* _Your instructions_
Produce a verbatim transcript of the entries below, excluding pictures.

Data excerpts:

|---|

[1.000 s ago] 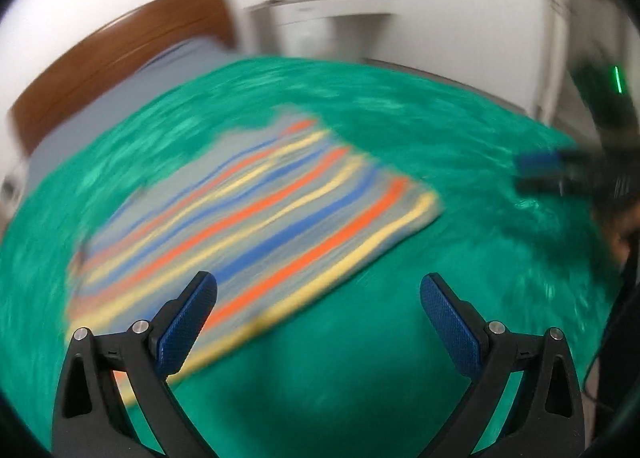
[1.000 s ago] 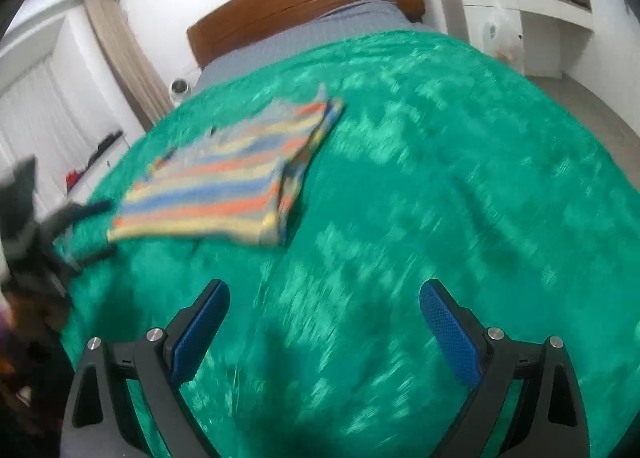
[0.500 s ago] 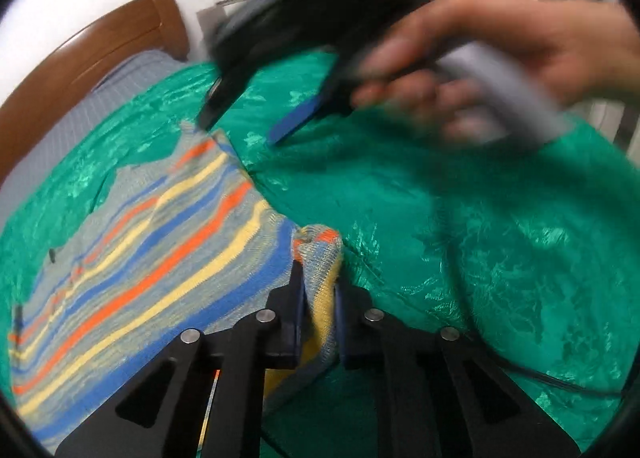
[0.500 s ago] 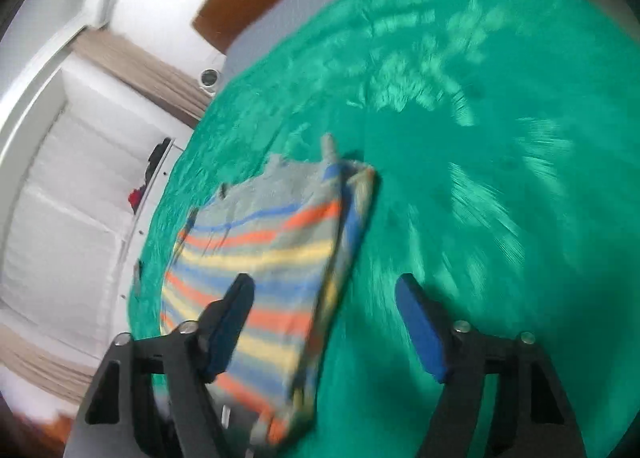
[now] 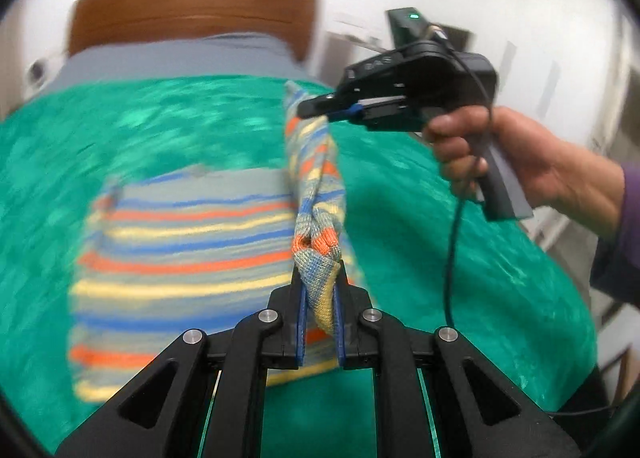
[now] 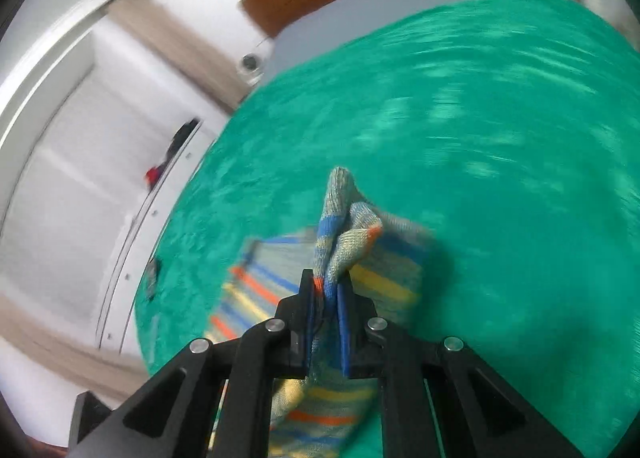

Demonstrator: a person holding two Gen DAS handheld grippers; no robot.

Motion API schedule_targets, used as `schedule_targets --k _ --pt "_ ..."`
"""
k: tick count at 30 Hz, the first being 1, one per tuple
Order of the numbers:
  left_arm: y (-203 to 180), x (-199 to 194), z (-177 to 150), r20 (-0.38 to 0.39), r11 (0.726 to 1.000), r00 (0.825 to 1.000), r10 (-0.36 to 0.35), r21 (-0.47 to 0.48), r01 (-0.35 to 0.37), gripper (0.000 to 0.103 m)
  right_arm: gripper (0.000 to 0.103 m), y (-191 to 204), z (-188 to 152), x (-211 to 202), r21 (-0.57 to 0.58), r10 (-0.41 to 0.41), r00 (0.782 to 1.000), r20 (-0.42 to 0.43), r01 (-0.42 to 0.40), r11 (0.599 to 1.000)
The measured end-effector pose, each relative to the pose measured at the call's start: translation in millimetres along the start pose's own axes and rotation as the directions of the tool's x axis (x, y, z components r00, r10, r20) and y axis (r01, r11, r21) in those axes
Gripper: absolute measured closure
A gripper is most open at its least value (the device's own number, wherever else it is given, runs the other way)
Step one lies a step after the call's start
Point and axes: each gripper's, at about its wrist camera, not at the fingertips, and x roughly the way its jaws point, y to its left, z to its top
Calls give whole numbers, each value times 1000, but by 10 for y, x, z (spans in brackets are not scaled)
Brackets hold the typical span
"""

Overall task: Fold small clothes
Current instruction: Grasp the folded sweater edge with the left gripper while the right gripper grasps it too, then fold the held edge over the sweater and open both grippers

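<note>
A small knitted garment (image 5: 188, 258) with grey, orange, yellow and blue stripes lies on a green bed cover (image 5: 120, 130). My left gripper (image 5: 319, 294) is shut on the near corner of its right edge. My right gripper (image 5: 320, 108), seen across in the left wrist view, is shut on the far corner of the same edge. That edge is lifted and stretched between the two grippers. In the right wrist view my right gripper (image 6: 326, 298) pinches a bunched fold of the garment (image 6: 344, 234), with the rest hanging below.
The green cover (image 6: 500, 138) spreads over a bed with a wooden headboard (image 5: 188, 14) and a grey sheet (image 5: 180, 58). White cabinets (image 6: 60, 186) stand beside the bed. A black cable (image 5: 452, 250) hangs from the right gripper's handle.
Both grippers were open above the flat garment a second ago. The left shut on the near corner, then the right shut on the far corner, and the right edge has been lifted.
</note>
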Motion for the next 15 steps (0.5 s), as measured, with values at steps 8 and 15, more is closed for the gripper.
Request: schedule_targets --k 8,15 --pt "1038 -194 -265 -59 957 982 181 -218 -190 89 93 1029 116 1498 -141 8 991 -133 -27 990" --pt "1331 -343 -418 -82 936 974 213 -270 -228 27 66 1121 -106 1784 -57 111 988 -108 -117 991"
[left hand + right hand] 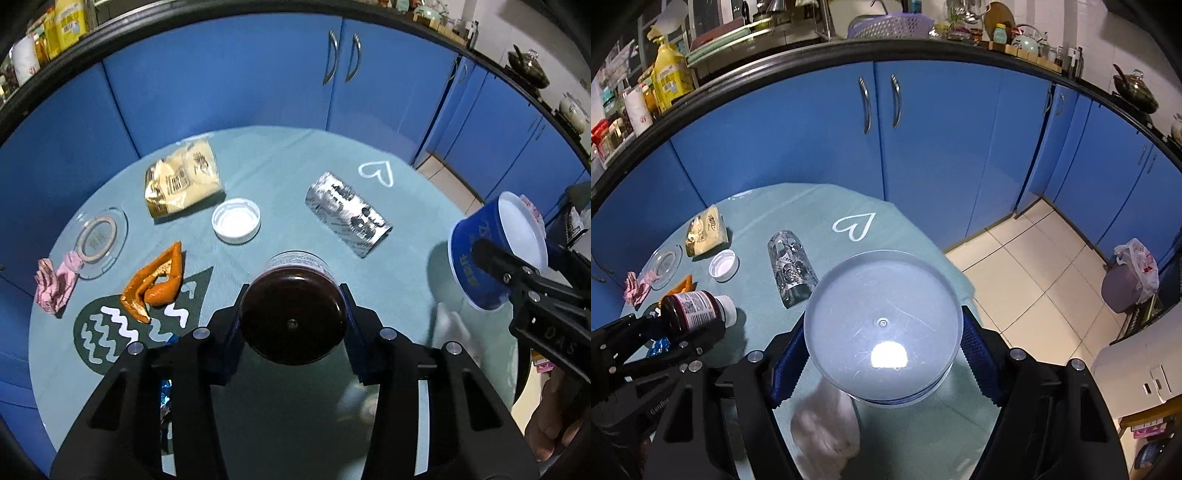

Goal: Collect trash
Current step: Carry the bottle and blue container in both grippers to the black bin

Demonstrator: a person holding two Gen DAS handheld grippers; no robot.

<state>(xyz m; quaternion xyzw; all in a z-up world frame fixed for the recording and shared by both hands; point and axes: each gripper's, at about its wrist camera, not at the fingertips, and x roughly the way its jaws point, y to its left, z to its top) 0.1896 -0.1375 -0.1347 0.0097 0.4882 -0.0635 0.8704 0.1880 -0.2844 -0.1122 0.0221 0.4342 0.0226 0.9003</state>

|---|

* _Response_
[1.000 s ago] 
[1.000 s ago] 
[0.500 s ago] 
[0.500 s ago] 
[now] 
[now] 

Demonstrator: a person holding two Gen DAS handheld grippers; no robot.

Motion API schedule_targets, used as `schedule_targets --k _ --pt "_ ..."`
"""
k: tick count at 30 Hz, the first being 1, one per tuple
Order of the numbers:
  left_arm: y (-203 to 180), x (-199 to 194), z (-177 to 150), r20 (-0.38 to 0.39), r11 (0.726 to 1.000), r00 (0.825 to 1.000), r10 (-0.36 to 0.35), r21 (-0.47 to 0.48), r01 (-0.35 to 0.37), gripper (0.000 to 0.103 m)
  right_arm: gripper (0.000 to 0.103 m), y (-191 to 204), z (-188 to 152), x (-211 to 202), r21 (-0.57 to 0.58), r10 (-0.41 to 0.41), r00 (0.782 to 1.000), r20 (-0.42 to 0.43), r01 (-0.42 to 0.40), r11 (0.599 to 1.000)
The measured end-effector pose, each relative to the pose measured at the call's start: translation in millimetres along the start pose's own axes and rotation as the directions of the tool's x axis (x, y, z components r00, r10, r20) and y axis (r01, r11, r21) in those axes
Gripper: absolute measured closure
A gripper is most open at its least value (the device's own number, wherever else it is given, runs the other way)
Step one lies a step after the call's start
Point and axes: each gripper's, at about its wrist camera, not at the fingertips, and x roughly the way its jaws point, y to its left, z to its top
Calls give whole numbers, each value times 1000, but by 10 for y, x, z (spans in brackets are not scaled)
Brackets hold the typical span
"""

Overall task: Fold small clothes
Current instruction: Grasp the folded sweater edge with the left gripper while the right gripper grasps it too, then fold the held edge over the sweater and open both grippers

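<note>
A small knitted garment (image 5: 188, 258) with grey, orange, yellow and blue stripes lies on a green bed cover (image 5: 120, 130). My left gripper (image 5: 319, 294) is shut on the near corner of its right edge. My right gripper (image 5: 320, 108), seen across in the left wrist view, is shut on the far corner of the same edge. That edge is lifted and stretched between the two grippers. In the right wrist view my right gripper (image 6: 326, 298) pinches a bunched fold of the garment (image 6: 344, 234), with the rest hanging below.
The green cover (image 6: 500, 138) spreads over a bed with a wooden headboard (image 5: 188, 14) and a grey sheet (image 5: 180, 58). White cabinets (image 6: 60, 186) stand beside the bed. A black cable (image 5: 452, 250) hangs from the right gripper's handle.
Both grippers were open above the flat garment a second ago. The left shut on the near corner, then the right shut on the far corner, and the right edge has been lifted.
</note>
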Motion for the next 15 steps (0.5 s), as measured, with values at steps 8 and 15, more is closed for the gripper.
Request: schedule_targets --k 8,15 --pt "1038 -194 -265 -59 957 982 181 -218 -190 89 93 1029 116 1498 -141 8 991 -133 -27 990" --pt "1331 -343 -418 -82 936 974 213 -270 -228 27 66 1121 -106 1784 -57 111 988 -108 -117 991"
[left hand + right hand] 

Goal: Collect trash
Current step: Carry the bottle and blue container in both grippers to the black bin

Demonstrator: a person holding two Gen DAS handheld grippers; no robot.

<state>(xyz m; quaternion xyzw; all in a z-up world frame fixed for the recording and shared by both hands; point and axes: each gripper's, at about its wrist camera, not at the fingertips, and x roughly the way its jaws point, y to its left, z to its top) 0.1896 -0.1375 -0.1347 0.0097 0.4882 -0.0635 0.8704 0.1880 -0.2844 -0.1122 0.0221 0.4342 0.0226 0.9003</state>

Nothing more remains to be added to this answer.